- [TASK PROMPT] From the entries that follow, copy exactly the lines beginning at the line holding "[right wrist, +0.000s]" and continuing through the line holding "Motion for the".

- [TASK INPUT]
* * *
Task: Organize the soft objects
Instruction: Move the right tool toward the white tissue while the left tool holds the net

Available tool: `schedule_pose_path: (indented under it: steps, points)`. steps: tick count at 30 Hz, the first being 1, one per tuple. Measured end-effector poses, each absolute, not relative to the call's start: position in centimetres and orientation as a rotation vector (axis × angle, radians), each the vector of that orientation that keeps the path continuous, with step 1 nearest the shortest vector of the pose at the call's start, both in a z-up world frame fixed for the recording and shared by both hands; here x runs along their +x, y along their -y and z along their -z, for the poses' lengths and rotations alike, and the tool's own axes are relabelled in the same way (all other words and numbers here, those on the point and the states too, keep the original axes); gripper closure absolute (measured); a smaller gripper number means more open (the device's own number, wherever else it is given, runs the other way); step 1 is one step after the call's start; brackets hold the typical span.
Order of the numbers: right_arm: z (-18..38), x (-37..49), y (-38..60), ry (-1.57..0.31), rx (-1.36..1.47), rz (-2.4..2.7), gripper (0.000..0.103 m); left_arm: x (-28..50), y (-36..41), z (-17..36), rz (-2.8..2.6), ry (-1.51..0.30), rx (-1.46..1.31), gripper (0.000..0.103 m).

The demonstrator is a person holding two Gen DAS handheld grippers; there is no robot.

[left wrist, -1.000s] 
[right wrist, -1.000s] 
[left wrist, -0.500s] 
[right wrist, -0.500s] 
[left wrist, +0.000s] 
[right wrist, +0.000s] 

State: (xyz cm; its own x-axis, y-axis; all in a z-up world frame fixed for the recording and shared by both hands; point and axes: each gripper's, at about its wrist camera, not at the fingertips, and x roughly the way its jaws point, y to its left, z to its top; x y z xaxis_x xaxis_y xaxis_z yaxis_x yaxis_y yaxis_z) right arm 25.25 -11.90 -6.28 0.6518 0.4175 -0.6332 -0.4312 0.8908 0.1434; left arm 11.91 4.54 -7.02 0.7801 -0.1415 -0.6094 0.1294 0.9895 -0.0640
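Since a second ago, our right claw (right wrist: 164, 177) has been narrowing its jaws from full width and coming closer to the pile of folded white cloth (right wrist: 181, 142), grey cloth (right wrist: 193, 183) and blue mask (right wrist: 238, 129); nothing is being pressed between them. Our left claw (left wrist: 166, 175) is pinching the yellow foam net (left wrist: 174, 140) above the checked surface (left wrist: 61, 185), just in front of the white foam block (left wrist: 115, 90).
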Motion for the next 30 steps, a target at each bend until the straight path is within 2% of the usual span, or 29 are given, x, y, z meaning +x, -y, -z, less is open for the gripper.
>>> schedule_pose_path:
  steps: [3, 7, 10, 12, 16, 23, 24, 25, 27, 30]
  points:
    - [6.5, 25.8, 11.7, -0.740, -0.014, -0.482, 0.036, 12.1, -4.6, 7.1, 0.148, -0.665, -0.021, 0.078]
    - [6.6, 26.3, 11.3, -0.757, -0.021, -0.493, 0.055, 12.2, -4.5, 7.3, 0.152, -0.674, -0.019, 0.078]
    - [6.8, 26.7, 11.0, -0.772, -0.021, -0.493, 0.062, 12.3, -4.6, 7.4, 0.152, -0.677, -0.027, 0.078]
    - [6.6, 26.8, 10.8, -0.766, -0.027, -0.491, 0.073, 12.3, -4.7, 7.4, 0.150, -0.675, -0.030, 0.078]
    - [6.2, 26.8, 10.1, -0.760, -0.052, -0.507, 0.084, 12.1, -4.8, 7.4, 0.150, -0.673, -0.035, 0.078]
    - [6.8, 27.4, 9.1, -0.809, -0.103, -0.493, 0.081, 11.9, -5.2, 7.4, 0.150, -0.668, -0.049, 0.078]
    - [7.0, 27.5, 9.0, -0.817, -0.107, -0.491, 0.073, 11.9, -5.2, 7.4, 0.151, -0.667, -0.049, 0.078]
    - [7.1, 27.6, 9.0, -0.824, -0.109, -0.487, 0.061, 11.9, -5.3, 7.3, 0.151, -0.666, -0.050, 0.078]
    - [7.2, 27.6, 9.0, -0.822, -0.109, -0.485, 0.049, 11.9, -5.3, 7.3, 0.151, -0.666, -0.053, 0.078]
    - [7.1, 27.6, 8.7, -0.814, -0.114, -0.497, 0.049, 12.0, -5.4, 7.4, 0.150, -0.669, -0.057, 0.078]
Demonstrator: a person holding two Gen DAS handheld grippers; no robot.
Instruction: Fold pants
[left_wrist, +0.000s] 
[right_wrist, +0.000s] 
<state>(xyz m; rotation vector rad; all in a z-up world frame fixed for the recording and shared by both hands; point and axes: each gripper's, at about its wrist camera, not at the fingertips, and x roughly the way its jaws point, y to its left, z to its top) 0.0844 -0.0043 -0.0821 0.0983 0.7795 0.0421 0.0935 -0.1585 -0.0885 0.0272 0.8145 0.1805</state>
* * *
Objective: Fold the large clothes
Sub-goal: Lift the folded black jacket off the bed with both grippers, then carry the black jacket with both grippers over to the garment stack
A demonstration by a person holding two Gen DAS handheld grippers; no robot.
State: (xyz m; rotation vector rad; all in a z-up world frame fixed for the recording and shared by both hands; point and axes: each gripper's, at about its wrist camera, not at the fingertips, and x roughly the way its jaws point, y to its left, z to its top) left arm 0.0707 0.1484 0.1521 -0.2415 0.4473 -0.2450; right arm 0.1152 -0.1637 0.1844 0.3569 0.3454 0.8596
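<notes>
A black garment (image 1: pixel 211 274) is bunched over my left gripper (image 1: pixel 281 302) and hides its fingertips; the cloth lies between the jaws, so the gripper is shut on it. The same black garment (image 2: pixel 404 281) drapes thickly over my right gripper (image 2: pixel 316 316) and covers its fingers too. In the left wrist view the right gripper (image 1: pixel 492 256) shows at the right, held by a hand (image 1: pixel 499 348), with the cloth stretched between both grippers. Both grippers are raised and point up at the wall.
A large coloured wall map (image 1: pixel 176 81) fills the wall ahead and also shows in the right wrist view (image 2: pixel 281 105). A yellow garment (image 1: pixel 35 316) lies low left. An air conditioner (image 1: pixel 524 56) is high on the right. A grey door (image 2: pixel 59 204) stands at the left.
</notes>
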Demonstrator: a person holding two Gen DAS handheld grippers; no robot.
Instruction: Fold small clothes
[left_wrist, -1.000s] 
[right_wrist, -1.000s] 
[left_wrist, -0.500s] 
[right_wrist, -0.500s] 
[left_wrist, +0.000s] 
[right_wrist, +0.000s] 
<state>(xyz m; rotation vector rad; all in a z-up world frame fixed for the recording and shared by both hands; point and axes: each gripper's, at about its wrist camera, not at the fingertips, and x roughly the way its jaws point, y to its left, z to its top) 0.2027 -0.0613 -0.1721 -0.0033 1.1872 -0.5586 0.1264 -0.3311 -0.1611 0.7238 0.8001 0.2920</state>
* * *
- [RESPONSE BELOW]
[right wrist, +0.000s] 

State: (xyz cm; its own x-axis, y-axis; all in a z-up world frame fixed for the recording and shared by both hands; point and axes: each gripper's, at about its wrist camera, not at the fingertips, and x roughly the way its jaws point, y to its left, z to its top; x y z xaxis_x xaxis_y xaxis_z yaxis_x yaxis_y yaxis_z) right arm 25.25 -11.90 -6.28 0.6518 0.4175 -0.6332 -0.4312 0.8908 0.1434; left arm 11.91 4.54 -7.02 0.7801 -0.1415 -0.6094 0.1294 0.9895 -0.0640
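Since a second ago, our right claw (right wrist: 164, 177) has been narrowing its jaws from full width and coming closer to the pile of folded white cloth (right wrist: 181, 142), grey cloth (right wrist: 193, 183) and blue mask (right wrist: 238, 129); nothing is being pressed between them. Our left claw (left wrist: 166, 175) is pinching the yellow foam net (left wrist: 174, 140) above the checked surface (left wrist: 61, 185), just in front of the white foam block (left wrist: 115, 90).
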Motion for the next 30 steps, a target at each bend until the straight path is within 2% of the usual span, or 29 are given, x, y, z meaning +x, -y, -z, less is open for the gripper.

That completes the output for this exercise.